Dopo la terza traccia (una ballata rock - pop con passaggi intermedi abbastanza ricercati, ma neanche troppo!) che quasi ci lascia davvero prendere fiato con i suoi "soli" 5 minuti, inizia "La Conclusione" … Il brevissimo inizio enigmatico lascia spazio ad un inviluppo sonoro delizioso suonato da veri virtuosi, il doppio pedale di Portnoy spara a raffica, la tastiera schiva e si affaccia decisamente prima di essere sopraffatta da un riff cupo e inquietante. Neanche a dirlo, vengono riproposti temi già accennati o sviluppati in precedenza, a volte in maniera fugace altre volte arricchiti e perfezionati … degno di nota al 7° minuto l'assolo supersonico di batteria e altre fugaci "invenzioni schizzofreniche" che ci accompagnano al centro del brano … altro ritornello struggente, nuovamente temi già sentiti coadiuvati da ottimi assoli di chitarra e la chiusura su una tastiera soffusa che lascia il giro in sospeso insieme alla voce vibrante di Morse.

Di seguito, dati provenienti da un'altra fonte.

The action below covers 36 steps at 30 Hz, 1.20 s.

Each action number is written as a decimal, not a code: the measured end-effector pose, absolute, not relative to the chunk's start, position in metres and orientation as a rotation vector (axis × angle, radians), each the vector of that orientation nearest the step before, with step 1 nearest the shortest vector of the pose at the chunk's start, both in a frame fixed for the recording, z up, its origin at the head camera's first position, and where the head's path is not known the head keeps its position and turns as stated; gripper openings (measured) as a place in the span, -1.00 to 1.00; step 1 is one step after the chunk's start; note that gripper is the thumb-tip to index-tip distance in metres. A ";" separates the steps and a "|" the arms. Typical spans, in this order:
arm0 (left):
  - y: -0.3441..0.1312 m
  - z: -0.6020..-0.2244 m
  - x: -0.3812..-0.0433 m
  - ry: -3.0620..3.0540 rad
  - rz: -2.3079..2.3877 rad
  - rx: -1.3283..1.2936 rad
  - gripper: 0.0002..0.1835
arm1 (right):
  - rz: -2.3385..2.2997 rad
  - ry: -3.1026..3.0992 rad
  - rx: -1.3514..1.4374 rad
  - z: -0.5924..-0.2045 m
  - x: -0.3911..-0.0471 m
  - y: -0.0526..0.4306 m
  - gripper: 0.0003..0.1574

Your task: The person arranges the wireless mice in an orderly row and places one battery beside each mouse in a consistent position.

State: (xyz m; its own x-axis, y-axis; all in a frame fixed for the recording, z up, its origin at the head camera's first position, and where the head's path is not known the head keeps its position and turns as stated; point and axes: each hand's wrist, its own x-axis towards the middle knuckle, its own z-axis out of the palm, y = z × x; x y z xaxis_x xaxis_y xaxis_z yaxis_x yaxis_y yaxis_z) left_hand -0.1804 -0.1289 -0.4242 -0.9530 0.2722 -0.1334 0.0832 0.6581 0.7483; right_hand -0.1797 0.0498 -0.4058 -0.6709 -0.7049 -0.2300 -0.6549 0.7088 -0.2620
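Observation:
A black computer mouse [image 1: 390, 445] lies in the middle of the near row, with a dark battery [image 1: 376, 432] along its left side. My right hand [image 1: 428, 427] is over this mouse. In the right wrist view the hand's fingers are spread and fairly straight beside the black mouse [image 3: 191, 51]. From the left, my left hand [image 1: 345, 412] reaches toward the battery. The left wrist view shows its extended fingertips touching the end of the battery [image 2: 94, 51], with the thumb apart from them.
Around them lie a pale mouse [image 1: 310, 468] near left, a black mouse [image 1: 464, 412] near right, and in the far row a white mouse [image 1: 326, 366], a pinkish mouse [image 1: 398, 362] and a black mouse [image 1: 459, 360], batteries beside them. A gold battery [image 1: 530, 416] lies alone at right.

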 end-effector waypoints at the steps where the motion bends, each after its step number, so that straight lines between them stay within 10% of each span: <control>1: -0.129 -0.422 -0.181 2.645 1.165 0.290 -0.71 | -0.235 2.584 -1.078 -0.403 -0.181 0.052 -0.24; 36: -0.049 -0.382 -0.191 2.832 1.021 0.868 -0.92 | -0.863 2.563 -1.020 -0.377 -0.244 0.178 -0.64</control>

A dir la verità, Neal Morse, in questo disco non inventa niente di nuovo dal punto di vista musicale; la tendenza a mantenere alcune sue linee melodiche e strutture compositive pluritematiche è confermata. E' però interessante notare il risvolto molto più duro di questo lavoro che si affaccia al progressive metal più cupo in stile "Train of Thought" dei Dream Theater senza però perdere mai di vista l'intera "teoria del prog" dagli anni '70 ad oggi … i tecnicismi si sprecano e a volte possono apparire stucchevoli ma l'esecuzione è letteralmente impeccabile, l'abilità compositiva è impressionante e gli amanti del genere troveranno questo davvero delizioso (da leccarsi i baffi)… sicuramente non è un disco consigliabile a chi si avvicina per la prima volta al prog metal o ai lavori di questo eccezionale autore, ma resta comunque un lavoro pregevole e merita a pieno 5 stelle!